┏━━

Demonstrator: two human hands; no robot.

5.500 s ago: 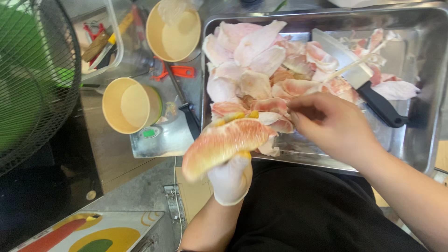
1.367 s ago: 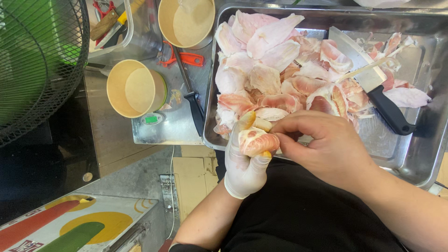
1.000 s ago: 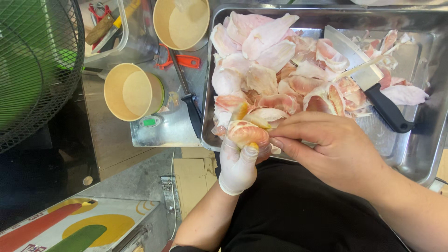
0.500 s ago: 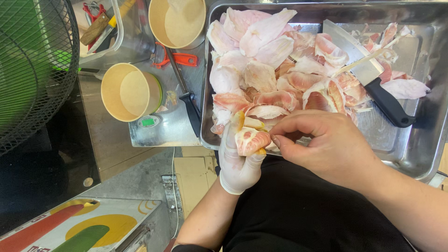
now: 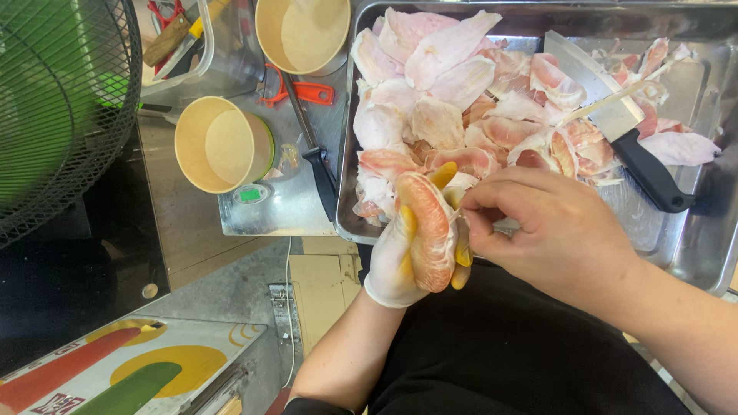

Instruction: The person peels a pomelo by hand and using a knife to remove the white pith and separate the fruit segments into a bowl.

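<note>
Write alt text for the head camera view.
A gloved left hand holds a peeled pink citrus segment while the bare right hand picks at it, over a metal tray of peelings and a cleaver.

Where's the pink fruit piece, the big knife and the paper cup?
fruit piece [image 5: 427, 230], head view, middle of its pink flesh
knife [image 5: 596, 92], head view, flat of the blade
paper cup [image 5: 223, 144], head view, inside wall

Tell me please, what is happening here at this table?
A person is peeling pink citrus fruit by hand. The gloved left hand holds a fruit segment, and the bare right hand pinches its membrane at the edge. Behind them, a metal tray is piled with peelings, with a cleaver on top. Two paper cups stand to the left.
</note>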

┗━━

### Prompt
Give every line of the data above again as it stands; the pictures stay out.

### Answer below
Demonstrator: two human hands; no robot.

5.500 s ago: 
1.367 s ago: 
1.000 s ago: 
0.500 s ago: 
now: 

Instruction: The person peels a pomelo by hand and using a knife to remove the white pith and separate the fruit segments into a bowl.

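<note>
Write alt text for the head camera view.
A gloved left hand holds a peeled pink citrus segment while the bare right hand picks at it, over a metal tray of peelings and a cleaver.

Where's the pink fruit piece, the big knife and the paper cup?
fruit piece [image 5: 427, 230], head view, middle of its pink flesh
knife [image 5: 596, 92], head view, flat of the blade
paper cup [image 5: 223, 144], head view, inside wall

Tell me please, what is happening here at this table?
A person is peeling pink citrus fruit by hand. The gloved left hand holds a fruit segment, and the bare right hand pinches its membrane at the edge. Behind them, a metal tray is piled with peelings, with a cleaver on top. Two paper cups stand to the left.
</note>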

With that, the answer is done.